Task to carry out:
Among the lines below, copy exactly those from the one with "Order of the" through the one with "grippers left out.", counting both ends.

Dataset extract:
——————

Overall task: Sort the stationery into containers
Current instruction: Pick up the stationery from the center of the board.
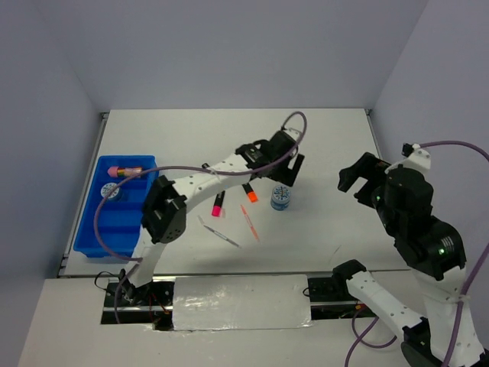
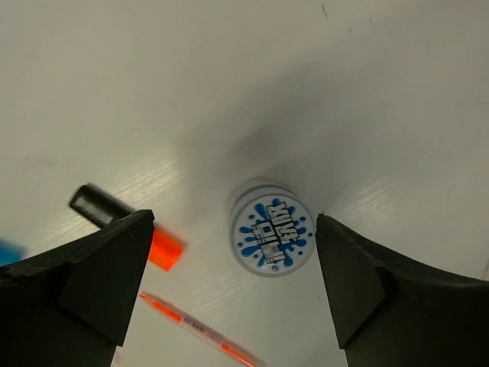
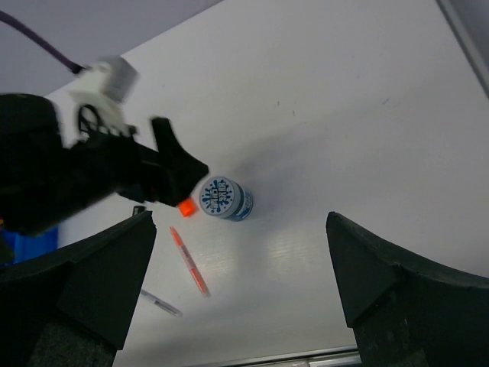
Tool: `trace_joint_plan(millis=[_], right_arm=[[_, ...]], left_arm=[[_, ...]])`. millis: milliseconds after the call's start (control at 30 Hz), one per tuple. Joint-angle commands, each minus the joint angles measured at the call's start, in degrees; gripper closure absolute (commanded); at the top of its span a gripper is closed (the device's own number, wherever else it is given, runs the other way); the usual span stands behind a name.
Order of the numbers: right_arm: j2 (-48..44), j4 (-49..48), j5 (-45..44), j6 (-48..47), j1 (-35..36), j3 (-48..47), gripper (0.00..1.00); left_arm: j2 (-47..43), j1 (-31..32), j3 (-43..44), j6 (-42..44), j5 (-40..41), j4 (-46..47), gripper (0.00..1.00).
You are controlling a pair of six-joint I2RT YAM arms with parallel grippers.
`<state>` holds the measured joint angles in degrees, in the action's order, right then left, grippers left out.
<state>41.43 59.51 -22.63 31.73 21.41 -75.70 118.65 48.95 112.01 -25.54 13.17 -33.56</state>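
Observation:
A blue-white patterned roll (image 1: 280, 197) stands upright on the white table. My left gripper (image 1: 287, 173) hovers just above it, open, and the roll (image 2: 271, 235) shows between the wide-apart fingers. An orange-capped black highlighter (image 1: 250, 193) lies just left of the roll, and a pink-capped one (image 1: 218, 204) lies farther left. An orange pen (image 1: 250, 222) and a thin grey pen (image 1: 220, 232) lie nearer the front edge. The blue tray (image 1: 114, 225) at the left holds a pink cylinder (image 1: 126, 170) and another roll (image 1: 113, 192). My right gripper (image 1: 359, 180) is raised at the right, open and empty.
The left arm (image 3: 92, 168) reaches across the middle of the table, over the highlighters. In the right wrist view the roll (image 3: 221, 197), orange pen (image 3: 189, 261) and grey pen (image 3: 160, 303) lie well below the fingers. Grey walls bound the table on three sides.

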Motion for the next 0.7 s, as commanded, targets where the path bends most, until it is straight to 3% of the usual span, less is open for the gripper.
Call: trace_joint_plan(millis=[0,300,667], right_arm=[[-1.3,5.9,-5.0,-0.7,-0.3,-4.7,0.00],[-2.9,9.0,-4.4,-4.7,-0.1,-8.0,0.00],[-0.6,6.1,-1.1,-6.5,-0.1,-6.9,0.00]], left_arm=[[3.8,2.5,4.6,4.7,-0.3,3.2,0.01],[11.0,4.5,6.3,5.5,0.9,0.1,0.01],[9.1,4.5,-0.1,3.1,-2.8,1.2,0.01]])
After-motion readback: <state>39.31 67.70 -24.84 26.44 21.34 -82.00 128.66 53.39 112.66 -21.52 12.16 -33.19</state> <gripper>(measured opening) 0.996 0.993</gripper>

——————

Result for this exercise:
Order of the numbers: right_arm: j2 (-48..44), j4 (-49..48), j5 (-45..44), j6 (-48..47), j1 (-35..36), j3 (-48..47), gripper (0.00..1.00); left_arm: j2 (-47..43), j1 (-31..32), j3 (-43..44), j6 (-42..44), j5 (-40..41), j4 (-46..47), gripper (0.00..1.00).
You are controlling a pair of six-joint I2RT YAM arms with parallel grippers.
`<state>` holds the measured joint angles in degrees, in the action's order, right then left, grippers left out.

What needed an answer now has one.